South Lake Tahoe woodworker crafts one-of-a-kind pieces
In the scar of the Angora Burn, just steps from his South Lake Tahoe home, woodworker Steve Miller walks through the sparse forest looking for interesting chunks of fallen timber.
He likes pieces that are gnarly or charred from the fire that devastated the area 10 years ago, burning down many of the homes in the neighborhood excluding Miller’s and a few others.
“It adds character to the wood,” says Miller.
Later, back in his shop — a building he constructed near his home, which he bought two years after the fire — Miller secures his find in the lathe, flips on the machine and use a chisel to shape the chunk into a bowl as it spins.
Though his Facebook profile may read “Happily Retired,” Miller spends six or seven hours a day crafting everything from wooden pepper grinders and intricate vases to pens and decorative bowls.
“I’ve always enjoyed working with wood, but never had the time or the place to do it,” said Miller, who owned and operated an air conditioning company in Southern California before moving up to Tahoe full time two and a half years ago. “YouTube is an amazing thing. There is an awful lot that you can teach yourself there.”
In contrast to Miller’s natural-edge bowls created from foraged wood are what he calls “dizzy bowls” made with a mash-up of hardwoods like alder, maple, mahogany, walnut, oak and purple heart.
He starts by gluing together slats of the different woods into a patterned board, which he then slices into four thinner boards.

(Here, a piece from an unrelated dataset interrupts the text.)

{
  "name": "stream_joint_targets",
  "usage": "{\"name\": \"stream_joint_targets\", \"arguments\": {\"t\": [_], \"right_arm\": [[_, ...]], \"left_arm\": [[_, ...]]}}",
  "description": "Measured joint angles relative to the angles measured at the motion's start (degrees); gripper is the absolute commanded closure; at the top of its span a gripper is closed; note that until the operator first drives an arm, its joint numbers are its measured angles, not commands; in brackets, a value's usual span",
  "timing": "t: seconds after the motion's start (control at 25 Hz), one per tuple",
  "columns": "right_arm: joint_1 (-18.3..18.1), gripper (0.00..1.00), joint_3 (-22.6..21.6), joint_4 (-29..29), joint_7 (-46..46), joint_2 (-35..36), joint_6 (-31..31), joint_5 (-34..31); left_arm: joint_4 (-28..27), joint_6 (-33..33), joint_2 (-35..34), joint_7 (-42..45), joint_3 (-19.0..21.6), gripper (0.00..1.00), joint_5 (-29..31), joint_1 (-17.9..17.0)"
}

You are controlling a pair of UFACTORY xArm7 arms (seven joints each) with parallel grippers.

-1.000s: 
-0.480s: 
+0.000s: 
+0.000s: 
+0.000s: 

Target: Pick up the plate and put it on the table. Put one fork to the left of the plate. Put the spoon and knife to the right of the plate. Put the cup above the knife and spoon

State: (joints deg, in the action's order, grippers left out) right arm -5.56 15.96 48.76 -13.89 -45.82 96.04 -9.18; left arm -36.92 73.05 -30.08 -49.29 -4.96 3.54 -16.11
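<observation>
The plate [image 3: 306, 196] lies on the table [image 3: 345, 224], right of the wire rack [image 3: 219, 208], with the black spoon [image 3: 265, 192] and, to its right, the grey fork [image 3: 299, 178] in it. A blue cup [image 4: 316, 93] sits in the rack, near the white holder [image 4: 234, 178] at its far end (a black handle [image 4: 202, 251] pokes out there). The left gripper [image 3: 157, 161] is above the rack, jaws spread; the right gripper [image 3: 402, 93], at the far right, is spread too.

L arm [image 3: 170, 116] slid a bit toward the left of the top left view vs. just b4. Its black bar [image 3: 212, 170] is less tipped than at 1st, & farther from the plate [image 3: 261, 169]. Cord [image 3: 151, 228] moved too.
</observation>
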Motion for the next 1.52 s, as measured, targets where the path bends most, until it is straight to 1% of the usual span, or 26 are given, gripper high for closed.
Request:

From there, he cuts out rings of ascending size, offsets them to create a pattern, and glues the bowl together.
“It takes the better part of a week,” says Miller.
Although he didn’t go into woodworking with the intention of selling his work, he did so for the sake of space.
“You reach a point where you only have room for so much stuff,” he laughs.
Now Miller sells his wooden goods at craft shows around Lake Tahoe and in the valley, including the upcoming Genoa Candy Dance on Sept. 23-24.
In the meantime, you can find him in his shop, doors wide-open with the Sierra Nevada Mountains in the distance, chiseling away at his “full-time hobby.”